Marches, St Patrick’s Day antics, compositions à la mode, amicable perambulation through the new-fallen snow, and sweet abstraction reduced to hack poetry aimed at seduction. Those chance encounters where the forsaken furtively watched the other from across the street, or from behind a library stack, or from the edge of contrived conversation? Merely the ruse of former lovers intent on one last one-night stand? Annie’s old digs on Durocher, I notice in passing, have new stairs. The bookstore on Milton, however, has changed little but its display window titles. In Ben’s Delicatessen window down on De Maisonneuve, I make out the effigies of bygone personas, and realize how time takes what was and turns it into what will be, not all of it to your liking. Wistfulness passes as no more than a kind of added seasoning when you’re sampling all these flavours of the past.
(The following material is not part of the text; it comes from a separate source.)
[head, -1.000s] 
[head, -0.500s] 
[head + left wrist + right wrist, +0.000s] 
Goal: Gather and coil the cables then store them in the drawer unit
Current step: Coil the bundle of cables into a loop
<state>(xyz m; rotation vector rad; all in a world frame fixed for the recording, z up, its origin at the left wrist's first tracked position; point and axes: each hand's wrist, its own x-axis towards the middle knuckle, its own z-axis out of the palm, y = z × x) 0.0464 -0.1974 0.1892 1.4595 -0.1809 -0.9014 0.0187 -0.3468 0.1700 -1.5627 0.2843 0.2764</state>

During my years at university in the mid-sixties, I lived in a small, street-level sanctuary on Tupper Street surrounded by evangelists, rue Saint-Mathieu on the east, rue Saint-Marc on the west. The simple accommodation was more grotto than flat, having a hide-a bed next to a bathtub, and a very hot hotplate that I used frequently to cook up excuses for poor academic performance while justifying an over-indulgence in living out fantasy. We certainly lounged about here, Danny, Annie, Vanessa, and me. The place has no doubt had many an upgrade over the intervening years, and along with the adjacent structures resting quaintly among the neighbouring Beaux-Arts apartments, the new signage indicates, it forms part of Shaughnessy Village. Worth a sketch? I can’t decide. But did authorities take into account our little history here when they designated the area a heritage location? Is this street in fact a personal lieu de memoire that the city fathers overlooked?

A nude in charcoal drawn from the past: Vanessa, a study in solitude, Tupper Street, 1967. What might I read in her features today? The powdered wrinkles of her apotheosis? Or something akin to wisdom that age supposedly bestows? Proceed cautiously, Proust reminds me as I make for the next corner, because as we revisit past experiences, we alter the facts to fit the present narrative.